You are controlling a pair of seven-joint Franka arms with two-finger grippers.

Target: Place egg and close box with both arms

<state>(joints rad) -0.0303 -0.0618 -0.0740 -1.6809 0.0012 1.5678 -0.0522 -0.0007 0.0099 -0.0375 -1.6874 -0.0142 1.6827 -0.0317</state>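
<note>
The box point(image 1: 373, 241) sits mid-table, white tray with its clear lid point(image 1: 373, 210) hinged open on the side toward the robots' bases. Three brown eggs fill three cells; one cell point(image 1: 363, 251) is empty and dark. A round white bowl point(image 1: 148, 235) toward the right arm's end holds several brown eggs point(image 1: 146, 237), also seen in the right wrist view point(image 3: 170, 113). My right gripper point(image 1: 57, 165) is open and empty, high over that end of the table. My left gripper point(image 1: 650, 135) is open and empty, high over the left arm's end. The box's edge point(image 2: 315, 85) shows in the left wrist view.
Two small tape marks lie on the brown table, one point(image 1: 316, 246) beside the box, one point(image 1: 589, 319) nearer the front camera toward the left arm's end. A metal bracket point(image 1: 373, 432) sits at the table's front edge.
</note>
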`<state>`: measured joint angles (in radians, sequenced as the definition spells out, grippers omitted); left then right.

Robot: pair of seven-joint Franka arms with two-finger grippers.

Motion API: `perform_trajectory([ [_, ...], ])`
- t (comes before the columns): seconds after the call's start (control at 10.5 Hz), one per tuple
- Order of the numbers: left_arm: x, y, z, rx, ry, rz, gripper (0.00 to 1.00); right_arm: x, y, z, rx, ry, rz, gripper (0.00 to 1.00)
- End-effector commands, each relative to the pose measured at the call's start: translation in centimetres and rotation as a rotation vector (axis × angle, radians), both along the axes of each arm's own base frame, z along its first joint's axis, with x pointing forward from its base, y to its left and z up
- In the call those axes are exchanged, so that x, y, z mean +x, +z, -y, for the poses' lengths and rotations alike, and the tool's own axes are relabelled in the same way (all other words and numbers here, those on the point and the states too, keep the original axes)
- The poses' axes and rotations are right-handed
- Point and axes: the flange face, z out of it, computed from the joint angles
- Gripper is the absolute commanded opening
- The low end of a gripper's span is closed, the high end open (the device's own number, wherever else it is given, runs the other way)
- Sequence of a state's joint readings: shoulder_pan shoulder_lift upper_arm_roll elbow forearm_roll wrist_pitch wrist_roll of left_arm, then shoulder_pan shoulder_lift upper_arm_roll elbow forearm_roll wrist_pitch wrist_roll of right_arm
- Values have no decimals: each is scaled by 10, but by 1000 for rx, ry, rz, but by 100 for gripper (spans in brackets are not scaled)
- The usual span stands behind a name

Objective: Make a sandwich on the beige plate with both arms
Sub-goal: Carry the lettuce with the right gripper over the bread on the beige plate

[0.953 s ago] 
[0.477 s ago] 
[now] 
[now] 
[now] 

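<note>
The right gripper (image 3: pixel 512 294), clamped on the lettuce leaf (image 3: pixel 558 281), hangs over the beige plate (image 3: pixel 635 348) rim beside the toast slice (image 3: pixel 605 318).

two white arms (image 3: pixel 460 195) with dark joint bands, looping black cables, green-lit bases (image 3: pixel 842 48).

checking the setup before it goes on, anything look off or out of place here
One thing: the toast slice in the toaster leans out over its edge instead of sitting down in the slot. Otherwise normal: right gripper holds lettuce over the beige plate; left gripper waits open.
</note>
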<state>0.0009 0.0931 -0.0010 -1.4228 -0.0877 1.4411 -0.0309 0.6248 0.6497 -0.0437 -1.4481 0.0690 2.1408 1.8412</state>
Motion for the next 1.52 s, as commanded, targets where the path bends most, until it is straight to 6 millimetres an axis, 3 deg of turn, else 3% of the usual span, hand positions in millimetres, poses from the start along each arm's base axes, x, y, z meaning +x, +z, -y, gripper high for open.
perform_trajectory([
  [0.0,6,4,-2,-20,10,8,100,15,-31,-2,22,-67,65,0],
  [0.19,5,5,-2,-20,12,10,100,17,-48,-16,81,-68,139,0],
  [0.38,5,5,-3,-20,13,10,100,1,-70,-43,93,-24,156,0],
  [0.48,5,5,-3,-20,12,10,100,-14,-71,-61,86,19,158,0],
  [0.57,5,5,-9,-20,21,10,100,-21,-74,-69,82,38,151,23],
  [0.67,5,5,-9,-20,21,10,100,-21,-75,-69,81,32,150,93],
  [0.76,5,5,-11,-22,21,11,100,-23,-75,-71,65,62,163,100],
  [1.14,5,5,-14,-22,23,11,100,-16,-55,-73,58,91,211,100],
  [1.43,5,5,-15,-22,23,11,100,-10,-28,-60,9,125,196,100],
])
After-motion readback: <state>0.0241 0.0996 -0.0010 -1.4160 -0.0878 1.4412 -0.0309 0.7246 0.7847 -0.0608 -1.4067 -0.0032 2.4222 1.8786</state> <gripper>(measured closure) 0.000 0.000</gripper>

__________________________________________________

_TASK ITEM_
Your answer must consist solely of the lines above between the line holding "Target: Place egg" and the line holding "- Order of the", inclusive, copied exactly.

_ANSWER_
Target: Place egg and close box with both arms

<state>(joints rad) -0.0303 -0.0618 -0.0740 -1.6809 0.0012 1.5678 -0.0522 -0.0007 0.0099 -0.0375 -1.6874 -0.0142 1.6827 -0.0317</state>
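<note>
The box point(image 1: 373, 241) sits mid-table, white tray with its clear lid point(image 1: 373, 210) hinged open on the side toward the robots' bases. Three brown eggs fill three cells; one cell point(image 1: 363, 251) is empty and dark. A round white bowl point(image 1: 148, 235) toward the right arm's end holds several brown eggs point(image 1: 146, 237), also seen in the right wrist view point(image 3: 170, 113). My right gripper point(image 1: 57, 165) is open and empty, high over that end of the table. My left gripper point(image 1: 650, 135) is open and empty, high over the left arm's end. The box's edge point(image 2: 315, 85) shows in the left wrist view.
Two small tape marks lie on the brown table, one point(image 1: 316, 246) beside the box, one point(image 1: 589, 319) nearer the front camera toward the left arm's end. A metal bracket point(image 1: 373, 432) sits at the table's front edge.
</note>
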`<state>`: measured joint angles (in radians, sequenced as the definition spells out, grippers omitted); left then right.

Robot: pair of seven-joint Franka arms with two-finger grippers.

Motion API: `perform_trajectory([ [_, ...], ])`
- t (comes before the columns): seconds after the call's start (control at 10.5 Hz), one per tuple
- Order of the numbers: left_arm: x, y, z, rx, ry, rz, gripper (0.00 to 1.00); right_arm: x, y, z, rx, ry, rz, gripper (0.00 to 1.00)

No further work remains in this exercise.